Hacker Newsnew | past | comments | ask | show | jobs | submitlogin

Is there a script example of de-dupe of a thousand photos, including ones with trimming, and re-sizing?

I believe ImageMagick includes some of the hash based methods which often do a DCT reduction and then do 2D analysis of similarity, emitting a hash code which you can do a hamming distance thing on. But thats a way off practical use to actuall find, stack, rename and identify the one golden one to keep in all the dupes.



Deduplication is a hard problem: what constitutes a "dupe" is somewhat arguable.

My first approach just used metadata, but that doesn't aggregate the files stripped of their original metadata, like what you get from a Google Takeout, so I had to add image hashing as well.

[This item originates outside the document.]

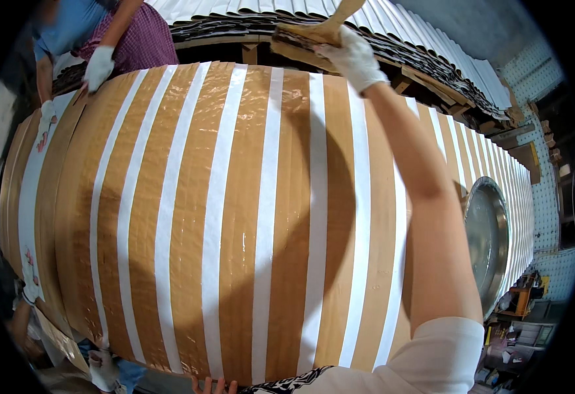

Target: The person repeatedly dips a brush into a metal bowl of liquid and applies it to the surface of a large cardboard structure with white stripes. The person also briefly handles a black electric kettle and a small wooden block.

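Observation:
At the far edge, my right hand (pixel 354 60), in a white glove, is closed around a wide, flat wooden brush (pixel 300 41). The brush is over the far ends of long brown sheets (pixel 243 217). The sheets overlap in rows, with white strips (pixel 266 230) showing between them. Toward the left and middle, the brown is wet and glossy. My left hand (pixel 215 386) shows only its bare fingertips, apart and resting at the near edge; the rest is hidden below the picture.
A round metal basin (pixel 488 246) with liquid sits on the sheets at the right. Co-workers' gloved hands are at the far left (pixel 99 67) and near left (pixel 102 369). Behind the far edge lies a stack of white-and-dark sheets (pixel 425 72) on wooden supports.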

I actually generate three mean hashes in L*a*b color space for PhotoStructure (many hashes ignore color). I've also found that metadata needs to be normalized, including captured-at time, and even exposure metadata. It's a lot of whack-a-mole, especially add new cameras and image formats are released every year.

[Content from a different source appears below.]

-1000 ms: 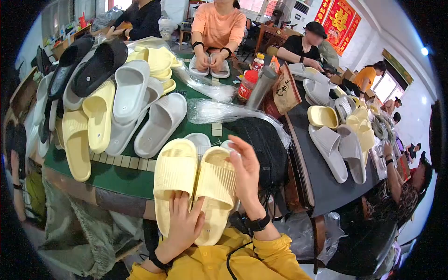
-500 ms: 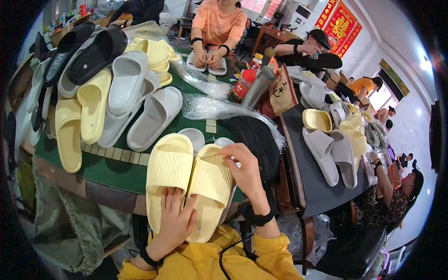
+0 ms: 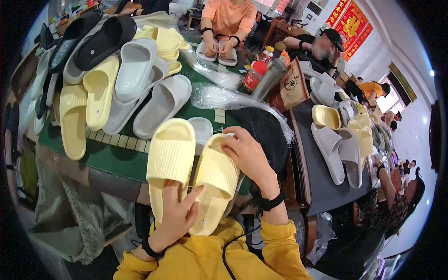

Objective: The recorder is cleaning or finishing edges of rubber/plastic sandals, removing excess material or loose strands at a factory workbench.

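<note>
In front of me are two yellow slippers with ribbed straps, side by side: a left slipper (image 3: 170,156) and a right slipper (image 3: 218,172). My left hand (image 3: 175,219) has its fingers tucked under the left slipper's strap, its thumb toward the right slipper. A thin clear plastic thread (image 3: 195,188) shows by that thumb, between the straps. My right hand (image 3: 252,158) is closed over the toe of the right slipper; a fine clear strand shows at its fingertips. Behind the yellow pair, a grey slipper (image 3: 201,129) lies on the green table (image 3: 112,161).
Grey, yellow and black slippers (image 3: 105,42) are heaped on the left. Bundles of clear plastic threads (image 3: 219,96), a red-lidded jar (image 3: 254,76) and a metal flask (image 3: 269,77) stand beyond. More slippers (image 3: 329,149) cover the dark table at right. Co-workers sit around.
The yellow slippers have shifted, and the right one now tilts away from the left at the toe. My left fingers reach further under the strap. The view has moved slightly.
</note>
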Demonstrator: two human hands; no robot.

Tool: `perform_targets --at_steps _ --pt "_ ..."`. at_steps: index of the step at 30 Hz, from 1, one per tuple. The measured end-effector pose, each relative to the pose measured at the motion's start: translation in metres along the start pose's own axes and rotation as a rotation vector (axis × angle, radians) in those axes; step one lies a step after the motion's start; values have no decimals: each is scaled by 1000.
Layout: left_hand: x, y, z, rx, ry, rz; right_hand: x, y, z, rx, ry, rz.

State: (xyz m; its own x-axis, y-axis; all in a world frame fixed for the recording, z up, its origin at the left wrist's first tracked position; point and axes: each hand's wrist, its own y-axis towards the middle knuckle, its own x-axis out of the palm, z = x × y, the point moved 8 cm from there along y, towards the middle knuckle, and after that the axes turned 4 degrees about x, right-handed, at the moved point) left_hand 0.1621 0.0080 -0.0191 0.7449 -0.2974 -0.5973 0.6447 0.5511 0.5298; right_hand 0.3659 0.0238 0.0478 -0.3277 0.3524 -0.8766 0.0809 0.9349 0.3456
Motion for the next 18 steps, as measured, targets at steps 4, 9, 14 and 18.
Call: perform_targets --at_steps 4,9,14,18 --pt "-7 -12 -11 -38 -117 165 -3 -1 0 28 11 70" --pt "-20 -15 8 184 37 242 -3 0 3 30 35 92" --pt "-4 4 34 245 237 28 -1 -1 2 -13 40 117" --pt "6 4 28 227 231 -27 -1 -3 1 -2 54 124"
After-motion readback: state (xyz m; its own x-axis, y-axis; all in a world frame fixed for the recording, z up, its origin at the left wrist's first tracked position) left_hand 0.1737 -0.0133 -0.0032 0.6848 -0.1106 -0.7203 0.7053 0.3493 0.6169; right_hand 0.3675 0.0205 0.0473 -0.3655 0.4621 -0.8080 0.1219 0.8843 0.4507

I described more about what I've written for PhotoStructure (which does deduplication for both videos and images) here: https://photostructure.com/faq/what-do-you-mean-by-deduplica... -- it might help you avoid some of the pitfalls I've had to overcome.


Thank you. It looks interesting. I was heading to much the same place of the order of precedence for matches, silently wondering if there was a class of bad edit which made the post-modified file bigger not smaller. Seems unlikely but not impossible.

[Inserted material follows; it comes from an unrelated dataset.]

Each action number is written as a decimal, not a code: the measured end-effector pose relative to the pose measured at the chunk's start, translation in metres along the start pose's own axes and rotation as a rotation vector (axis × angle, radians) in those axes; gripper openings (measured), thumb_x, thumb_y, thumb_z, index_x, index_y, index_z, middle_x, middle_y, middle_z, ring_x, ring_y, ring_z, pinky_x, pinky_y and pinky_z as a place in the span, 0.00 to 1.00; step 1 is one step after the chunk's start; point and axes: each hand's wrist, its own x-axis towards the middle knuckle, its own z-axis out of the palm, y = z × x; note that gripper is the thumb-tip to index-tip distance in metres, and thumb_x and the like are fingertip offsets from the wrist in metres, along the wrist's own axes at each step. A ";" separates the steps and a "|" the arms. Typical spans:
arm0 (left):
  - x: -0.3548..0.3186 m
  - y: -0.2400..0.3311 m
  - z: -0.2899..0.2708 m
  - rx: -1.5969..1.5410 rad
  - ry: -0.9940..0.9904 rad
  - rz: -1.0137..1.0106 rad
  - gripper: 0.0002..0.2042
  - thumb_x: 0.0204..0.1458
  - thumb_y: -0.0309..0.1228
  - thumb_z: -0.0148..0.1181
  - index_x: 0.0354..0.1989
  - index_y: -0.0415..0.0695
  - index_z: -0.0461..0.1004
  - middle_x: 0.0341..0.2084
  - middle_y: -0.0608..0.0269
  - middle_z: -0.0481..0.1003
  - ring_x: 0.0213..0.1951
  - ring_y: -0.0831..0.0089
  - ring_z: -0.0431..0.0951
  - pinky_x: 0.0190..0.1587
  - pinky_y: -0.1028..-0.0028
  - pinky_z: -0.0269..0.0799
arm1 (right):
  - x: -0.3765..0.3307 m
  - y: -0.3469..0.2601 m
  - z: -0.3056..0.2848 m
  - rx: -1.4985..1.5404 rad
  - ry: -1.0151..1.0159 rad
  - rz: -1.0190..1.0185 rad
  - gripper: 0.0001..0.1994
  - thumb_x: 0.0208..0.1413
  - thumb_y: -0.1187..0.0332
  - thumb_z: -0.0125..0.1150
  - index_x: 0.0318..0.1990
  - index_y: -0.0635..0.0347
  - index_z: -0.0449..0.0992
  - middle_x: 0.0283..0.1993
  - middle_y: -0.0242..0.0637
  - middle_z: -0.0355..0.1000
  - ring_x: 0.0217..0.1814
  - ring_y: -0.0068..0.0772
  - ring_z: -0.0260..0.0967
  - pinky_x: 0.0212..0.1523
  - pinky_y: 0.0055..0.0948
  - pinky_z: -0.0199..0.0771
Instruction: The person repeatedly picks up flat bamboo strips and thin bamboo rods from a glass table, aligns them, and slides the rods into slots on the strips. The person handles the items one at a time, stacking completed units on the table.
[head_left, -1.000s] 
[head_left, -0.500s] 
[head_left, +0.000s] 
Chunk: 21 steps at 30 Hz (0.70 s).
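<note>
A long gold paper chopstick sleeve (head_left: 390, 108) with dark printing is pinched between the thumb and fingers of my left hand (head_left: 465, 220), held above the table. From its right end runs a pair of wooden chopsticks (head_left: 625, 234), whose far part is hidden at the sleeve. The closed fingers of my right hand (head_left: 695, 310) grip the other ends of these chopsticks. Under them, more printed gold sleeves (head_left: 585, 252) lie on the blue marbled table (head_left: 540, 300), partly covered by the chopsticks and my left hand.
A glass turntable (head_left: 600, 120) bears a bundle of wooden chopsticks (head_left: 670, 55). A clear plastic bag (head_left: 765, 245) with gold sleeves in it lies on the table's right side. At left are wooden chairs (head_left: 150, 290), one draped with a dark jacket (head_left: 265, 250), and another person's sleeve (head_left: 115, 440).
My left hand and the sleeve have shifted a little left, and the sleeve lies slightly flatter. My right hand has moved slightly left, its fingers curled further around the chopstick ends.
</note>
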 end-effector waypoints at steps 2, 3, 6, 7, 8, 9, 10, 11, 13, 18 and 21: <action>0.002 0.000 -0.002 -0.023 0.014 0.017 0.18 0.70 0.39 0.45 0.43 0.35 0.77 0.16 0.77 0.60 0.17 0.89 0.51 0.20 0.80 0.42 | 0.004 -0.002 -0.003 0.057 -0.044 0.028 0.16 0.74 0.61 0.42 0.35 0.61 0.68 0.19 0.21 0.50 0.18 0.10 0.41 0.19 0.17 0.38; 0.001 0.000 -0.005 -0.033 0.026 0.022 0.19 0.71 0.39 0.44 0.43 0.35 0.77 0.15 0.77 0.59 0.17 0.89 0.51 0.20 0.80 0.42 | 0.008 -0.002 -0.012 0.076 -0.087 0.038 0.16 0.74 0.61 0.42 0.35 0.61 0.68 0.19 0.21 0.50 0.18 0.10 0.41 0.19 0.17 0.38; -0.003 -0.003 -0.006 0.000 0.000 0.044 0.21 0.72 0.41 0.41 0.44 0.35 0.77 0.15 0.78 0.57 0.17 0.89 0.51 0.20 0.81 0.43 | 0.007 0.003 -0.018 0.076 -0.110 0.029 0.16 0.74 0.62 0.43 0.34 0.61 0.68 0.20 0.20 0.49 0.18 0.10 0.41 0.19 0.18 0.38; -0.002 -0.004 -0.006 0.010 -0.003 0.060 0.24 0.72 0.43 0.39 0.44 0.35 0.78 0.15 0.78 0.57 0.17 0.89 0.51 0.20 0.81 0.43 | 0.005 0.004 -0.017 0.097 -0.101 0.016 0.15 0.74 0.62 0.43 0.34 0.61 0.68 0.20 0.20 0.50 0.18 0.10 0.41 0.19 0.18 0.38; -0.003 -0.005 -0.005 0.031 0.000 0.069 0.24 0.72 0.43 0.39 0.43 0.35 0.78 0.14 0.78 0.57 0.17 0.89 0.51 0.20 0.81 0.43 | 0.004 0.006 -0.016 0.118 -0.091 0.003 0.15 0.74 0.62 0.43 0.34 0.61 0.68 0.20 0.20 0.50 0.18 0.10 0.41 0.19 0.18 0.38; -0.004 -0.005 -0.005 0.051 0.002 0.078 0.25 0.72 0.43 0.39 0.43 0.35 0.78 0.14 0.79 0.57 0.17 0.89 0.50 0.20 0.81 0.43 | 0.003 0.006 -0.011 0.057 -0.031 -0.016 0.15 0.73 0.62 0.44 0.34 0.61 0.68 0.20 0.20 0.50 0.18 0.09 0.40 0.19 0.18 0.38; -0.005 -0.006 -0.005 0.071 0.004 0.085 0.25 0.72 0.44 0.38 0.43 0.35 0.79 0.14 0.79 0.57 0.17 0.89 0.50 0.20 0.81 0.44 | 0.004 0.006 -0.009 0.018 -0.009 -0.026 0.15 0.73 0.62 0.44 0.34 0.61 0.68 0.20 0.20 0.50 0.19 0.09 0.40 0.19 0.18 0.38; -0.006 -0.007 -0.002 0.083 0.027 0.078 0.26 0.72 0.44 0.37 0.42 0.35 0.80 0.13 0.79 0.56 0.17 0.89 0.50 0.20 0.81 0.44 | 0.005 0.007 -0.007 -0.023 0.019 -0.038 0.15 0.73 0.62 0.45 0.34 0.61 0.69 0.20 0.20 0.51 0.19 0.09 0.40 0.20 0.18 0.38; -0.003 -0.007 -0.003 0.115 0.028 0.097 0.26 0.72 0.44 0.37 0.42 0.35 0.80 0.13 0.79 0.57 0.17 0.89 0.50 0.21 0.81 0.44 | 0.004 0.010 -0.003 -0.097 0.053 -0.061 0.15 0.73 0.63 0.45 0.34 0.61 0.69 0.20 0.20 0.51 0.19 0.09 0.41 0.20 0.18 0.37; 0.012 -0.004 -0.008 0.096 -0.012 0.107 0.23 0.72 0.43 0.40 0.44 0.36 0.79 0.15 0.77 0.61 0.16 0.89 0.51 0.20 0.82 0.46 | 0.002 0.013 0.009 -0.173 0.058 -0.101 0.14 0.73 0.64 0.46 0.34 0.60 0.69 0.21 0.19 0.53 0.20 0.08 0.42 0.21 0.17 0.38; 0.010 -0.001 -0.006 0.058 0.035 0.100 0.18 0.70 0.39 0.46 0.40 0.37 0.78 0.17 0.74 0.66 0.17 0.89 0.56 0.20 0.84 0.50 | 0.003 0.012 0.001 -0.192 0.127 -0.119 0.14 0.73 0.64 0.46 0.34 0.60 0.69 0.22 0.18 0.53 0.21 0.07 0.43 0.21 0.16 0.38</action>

A lot of my dupes are google dupes but across about 4 cameras with a mixture of original/compressed size.

A lot of my local copies had jhead run on them to "fix" time. So have modified EXIF

A small number have me playing with ITPC to try and auto-name things for tag matching.

Your program looks to be the one which understands the corner cases.


Not what you asked for, but related to the method you described:

"Image Retrieval Based on Using Hamming Distance"

https://www.sciencedirect.com/science/article/pii/S187705091...

EDIT: Here's a python package that does image deduplication. Not ImageMagick and no idea on its performance though.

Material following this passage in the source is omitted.